Siamo fatti ad immagine di Dio, ma il nostro carattere è differente dal suo. Dobbiamo donare le nostre vite affinché il carattere divino prenda forma in noi. La nostra carne, la nostra anima, è il principale ostacolo in questo processo di cambiamento. Se ancora siamo legati alle cose del mondo, il carattere divino non può svilupparsi. Quello sviluppo produce integrità, fedeltà ed obbedienza per compiere la volontà di Dio. Se siamo fatti ad immagine di Dio, la nostra priorità ed il nostro tempo possono (e dovrebbero) incentrarsi nel piacere a Dio. Devi donare la tua vita per poterla guadagnare (Lc 9, 24).
Se il tuo cuore ha ancora qualcosa del fanciullino, probabilmente trarrai qualche lezione da questo racconto:
Un semplice pastore fu nominato Primo Ministro di Persia. Il Re lo scelse per la sua fedeltà. Gli altri ministri erano arrabbiati: Essi che appartenevano alla classe nobile, che avevano un’educazione elevata e che dominavano i temi politici…. Uno di essi avrebbe dovuto essere scelto Primo Ministro! E a causa della gelosia cospirarono contro colui che il Re aveva scelto. Cominciarono a controllarlo da vicino. Controllavano tutti i suoi movimenti e dovunque andasse. Non trovavano niente di sospetto. Eccetto che, una volta alla settimana, entrava in una piccola stanza che era sempre chiusa e rimaneva un’ora in quella stanza. I nobili videro, dietro questo comportamento, qualche ragione sinistra e ne informarono il monarca. Dissero al Re che probabilmente conservava lì alcuni tesori che aveva rubato allo stesso Re. Il Re dubitava della veracità di quella storia, ma diede loro il permesso per entrare nella stanza ed investigare. Con stupore, l’unica cosa che trovarono fu un piccolo pacchetto che conteneva un paio di scarpe consumate ed un vecchio mantello.
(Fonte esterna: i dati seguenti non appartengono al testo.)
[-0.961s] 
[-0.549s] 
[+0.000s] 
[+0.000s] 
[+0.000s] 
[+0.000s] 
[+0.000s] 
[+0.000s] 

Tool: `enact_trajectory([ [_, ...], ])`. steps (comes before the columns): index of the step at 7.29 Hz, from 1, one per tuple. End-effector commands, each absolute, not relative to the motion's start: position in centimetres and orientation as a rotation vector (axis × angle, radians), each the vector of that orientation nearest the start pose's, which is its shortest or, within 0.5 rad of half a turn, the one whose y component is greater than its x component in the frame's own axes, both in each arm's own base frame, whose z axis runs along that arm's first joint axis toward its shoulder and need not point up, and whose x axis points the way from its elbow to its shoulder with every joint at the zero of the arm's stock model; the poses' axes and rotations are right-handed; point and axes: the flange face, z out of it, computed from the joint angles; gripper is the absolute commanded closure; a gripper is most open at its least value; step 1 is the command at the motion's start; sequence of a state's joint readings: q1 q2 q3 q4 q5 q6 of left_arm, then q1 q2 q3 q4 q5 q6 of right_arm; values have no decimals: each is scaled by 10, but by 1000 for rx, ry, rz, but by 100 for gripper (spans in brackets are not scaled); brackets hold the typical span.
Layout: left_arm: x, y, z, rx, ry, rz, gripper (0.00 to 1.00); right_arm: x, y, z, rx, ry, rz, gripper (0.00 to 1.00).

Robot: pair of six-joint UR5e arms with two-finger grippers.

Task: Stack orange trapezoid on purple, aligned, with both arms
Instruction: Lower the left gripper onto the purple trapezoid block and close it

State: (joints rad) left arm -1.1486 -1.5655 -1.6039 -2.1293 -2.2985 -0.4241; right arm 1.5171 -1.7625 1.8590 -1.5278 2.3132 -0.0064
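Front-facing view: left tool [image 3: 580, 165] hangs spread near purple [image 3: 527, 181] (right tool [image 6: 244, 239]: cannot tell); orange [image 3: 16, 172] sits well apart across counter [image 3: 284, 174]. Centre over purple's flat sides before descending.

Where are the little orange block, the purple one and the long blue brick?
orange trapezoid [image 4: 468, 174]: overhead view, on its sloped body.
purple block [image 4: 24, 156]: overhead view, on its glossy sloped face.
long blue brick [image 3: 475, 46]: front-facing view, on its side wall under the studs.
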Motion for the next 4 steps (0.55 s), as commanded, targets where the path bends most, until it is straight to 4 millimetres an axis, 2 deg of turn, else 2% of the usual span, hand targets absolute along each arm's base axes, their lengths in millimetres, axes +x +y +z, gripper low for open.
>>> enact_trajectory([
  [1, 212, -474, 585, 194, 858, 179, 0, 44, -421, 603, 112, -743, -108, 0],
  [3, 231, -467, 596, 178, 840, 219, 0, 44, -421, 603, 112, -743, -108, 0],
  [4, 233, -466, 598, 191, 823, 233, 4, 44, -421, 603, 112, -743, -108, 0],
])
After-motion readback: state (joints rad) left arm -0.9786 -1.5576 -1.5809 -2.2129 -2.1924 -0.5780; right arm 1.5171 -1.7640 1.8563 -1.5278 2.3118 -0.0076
Quando lo portarono davanti al Re, domandarono al Primo Ministro perché conservava queste cose nella piccola stanza. La sua risposta fu molto semplice: Portavo queste cose quando ero un pastore, ed una volta alla settimana vado nella stanza a rivederle per non dimenticare quello che fui anticamente e quanto indegno sono di tutta la gentilezza e dell’onore che Sua Maestà mi ha concesso.
Che grande contrasto tra questo atteggiamento e quello dei lavoratori di tutto il giorno nella Parabola della Vigna! Se siamo capaci di fare alcune cose meglio degli altri, dobbiamo essere umili e non considerarci superiori agli altri. Per essere capaci di vivere con la giustizia divina nelle nostre vite, dobbiamo essere stati toccati dalla grazia di Dio. Se non abbiamo sperimentato e non siamo coscienti della Sua misericordia, non possiamo amare come Lui.
Dobbiamo imparare da San Giovanni Battista che non cadde nella trappola di invidiare Cristo. Egli sapeva che il successo di Cristo era, anche per lui, la sua vittoria (Gv 3, 30-35). Visse circostanze che l’avrebbero potuto portare a non essere soddisfatto della sua missione e a sentire gelosia del ministero di Gesù. Tuttavia, il suo atteggiamento fu completamente l’opposto. Era felice con quello che Dio gli aveva riservato e non sentiva gelosia del ministero di Cristo. Dobbiamo imparare del Battista e accettare quello che Dio ci ha dato, senza lasciarci prendere dalla gelosia verso le benedizioni del nostro prossimo. Di fatto, dovremmo rallegrarci delle grazie che gli altri ricevono, e non sentire invidia per questo.
Giovanni Battista non era arrabbiato o geloso perché sapeva bene per quale motivo era stato chiamato, la portata e il significato dei suoi doni e della sua missione ed il proposito delle sue benedizioni. La sua meta era preparare la strada di Cristo verso le anime. Come missionari, questo è anche il ministero di tutti ed ognuno di noi.